Exactly as written, print every line of the listing below and omit its pictures.

* * *

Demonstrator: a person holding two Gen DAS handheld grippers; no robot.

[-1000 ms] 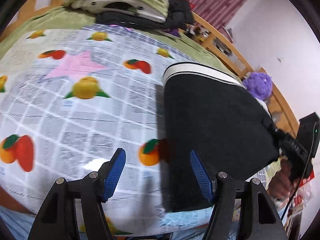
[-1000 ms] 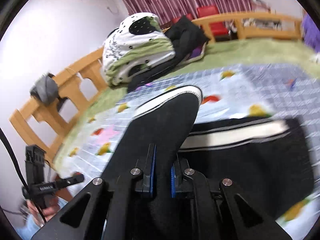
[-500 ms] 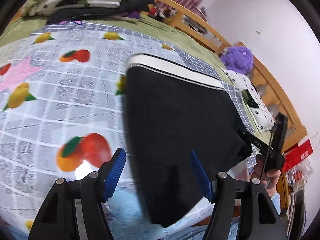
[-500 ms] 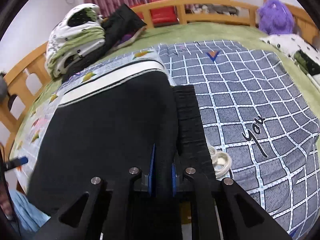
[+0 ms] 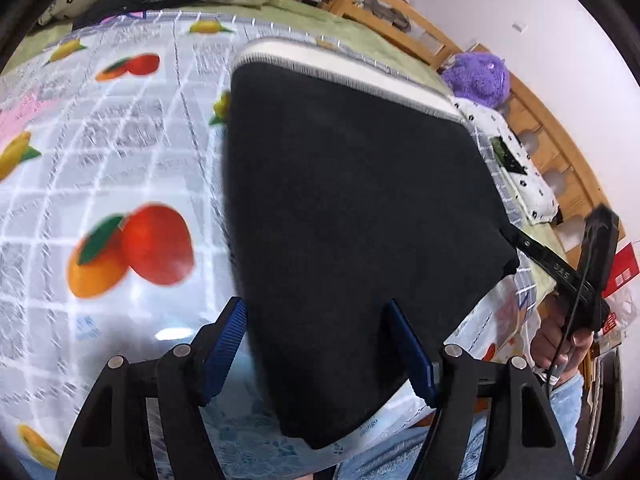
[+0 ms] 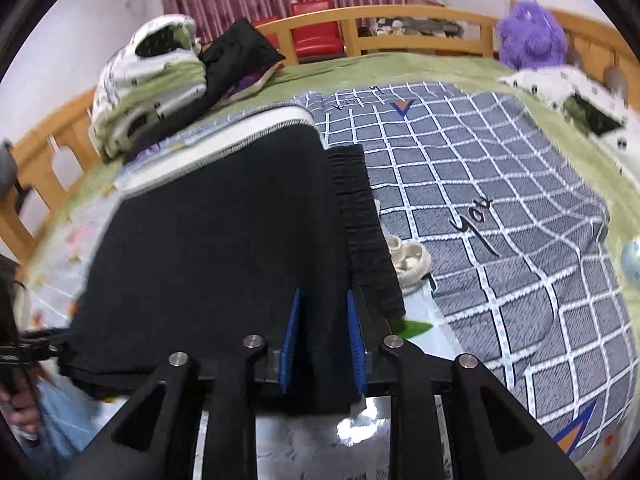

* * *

## RESPONSE FOR THIS EXERCISE
Demonstrator: a person holding two Gen DAS handheld grippers; no robot.

[-1000 ms] 
[-1000 ms] 
[-500 ms] 
[-500 ms] 
[+0 ms] 
[+0 ms] 

The exercise requires nothing more.